Proposal to add "forecast.persistence" learner for seasonal persistence prediction

MarkusLeyser commented 3 months ago

Description: I am interested in contributing to the mlr3temporal package and would like to propose the addition of a simple "forecast.persistence" learner. (This would be my first contribution to the mlr3 project. 🙂)

Motivation and Idea: I am using mlr3 for a benchmarking study on the prediction of photovoltaic power output. In the context of photovoltaics, seasonal persistence prediction is a common (naive) baseline for evaluating forecasting models. This approach uses observations from the latest seasonal cycle for prediction. In contrast, regular persistence prediction would forecast the last available value. For example, in my case, a seasonal persistence prediction would correspond to the photovoltaic power output from 24 hours ago. While this approach looks simple, it can be surprisingly hard to beat.

Both regular and seasonal persistence predictions are valuable baselines for many time series modeling applications. Therefore, I see a benefit in providing a convenient and simple "forecast.persistence" learner in mlr3temporal.

Implementation: There are two viable options for implementing this simple learner:

Using the data.table package:
- Pros: No additional dependencies; core functionality can be realized using shift().
- Cons: Limited functionality.
Using the forecast package:
- Pros: The (seasonal) persistence prediction can be represented as a suitably specified ARIMA model (seasonal differencing of order 1 with the appropriate period). It also allows for further functionality expansion, in particular with forecast::findfrequency(x), which determines the dominant frequency of a time series.
- Cons: Requires a package that is not distributed with R itself. Considering that an ARIMA learner (forecast.arima) is already implemented in mlr3temporal, I personally believe that option 2 is still viable.
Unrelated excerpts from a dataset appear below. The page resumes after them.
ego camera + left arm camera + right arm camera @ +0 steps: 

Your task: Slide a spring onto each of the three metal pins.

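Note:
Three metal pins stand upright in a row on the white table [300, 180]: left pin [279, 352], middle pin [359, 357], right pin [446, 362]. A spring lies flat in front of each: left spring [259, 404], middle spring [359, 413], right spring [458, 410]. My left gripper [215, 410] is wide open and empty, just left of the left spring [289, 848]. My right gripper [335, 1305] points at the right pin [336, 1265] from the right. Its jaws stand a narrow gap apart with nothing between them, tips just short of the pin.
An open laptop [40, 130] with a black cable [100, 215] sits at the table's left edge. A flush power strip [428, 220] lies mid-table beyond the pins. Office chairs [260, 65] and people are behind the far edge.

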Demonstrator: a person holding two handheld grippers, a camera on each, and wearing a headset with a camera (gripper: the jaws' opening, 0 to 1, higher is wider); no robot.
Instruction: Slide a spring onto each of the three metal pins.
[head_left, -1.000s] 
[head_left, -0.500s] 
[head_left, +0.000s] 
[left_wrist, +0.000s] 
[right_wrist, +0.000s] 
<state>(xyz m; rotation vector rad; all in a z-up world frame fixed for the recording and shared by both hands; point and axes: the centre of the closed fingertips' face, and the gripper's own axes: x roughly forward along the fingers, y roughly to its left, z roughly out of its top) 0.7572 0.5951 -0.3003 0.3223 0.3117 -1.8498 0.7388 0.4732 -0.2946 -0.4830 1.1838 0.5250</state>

In both cases, it is necessary to define how the learner behaves when a complete period is not present in the training data, i.e., when the lag order is greater than the length of the data. Hence, the existing forecast.arima learner is not sufficient.

Request: I have attached a few lines of concept code for reference (modified versions of forecast.arima and forecast.average, respectively). I would appreciate it if you could provide feedback on whether such a contribution would be welcomed by the maintainers.

Thank you for your time.

LearnerRegrForecastPersistenceShift:

#' @title Lag-based Persistence Forecast Learner
#'
#' @name mlr_learners_regr.persistence_shift
#'
#' @description
#' Persistence model using data.table::shift()
#' Calls [data.table::shift] from package \CRANpkg{data.table} to return a (seasonal) persistence forecast.
#'
#' @templateVar id forecast.persistence_shift
#' @template learner
#'
#' @template seealso_learner
#' @export
#' @template example
LearnerRegrForecastPersistenceShift = R6::R6Class("LearnerRegrForecastPersistenceShift",
                                                  inherit = LearnerForecast,

                                                  public = list(

                                                    #' @description
                                                    #' Creates a new instance of this [R6][R6::R6Class] class.
                                                    initialize = function() {
                                                      ps = ps(
                                                        period = p_int(default = 1, lower = 1, tags = "train")
                                                      )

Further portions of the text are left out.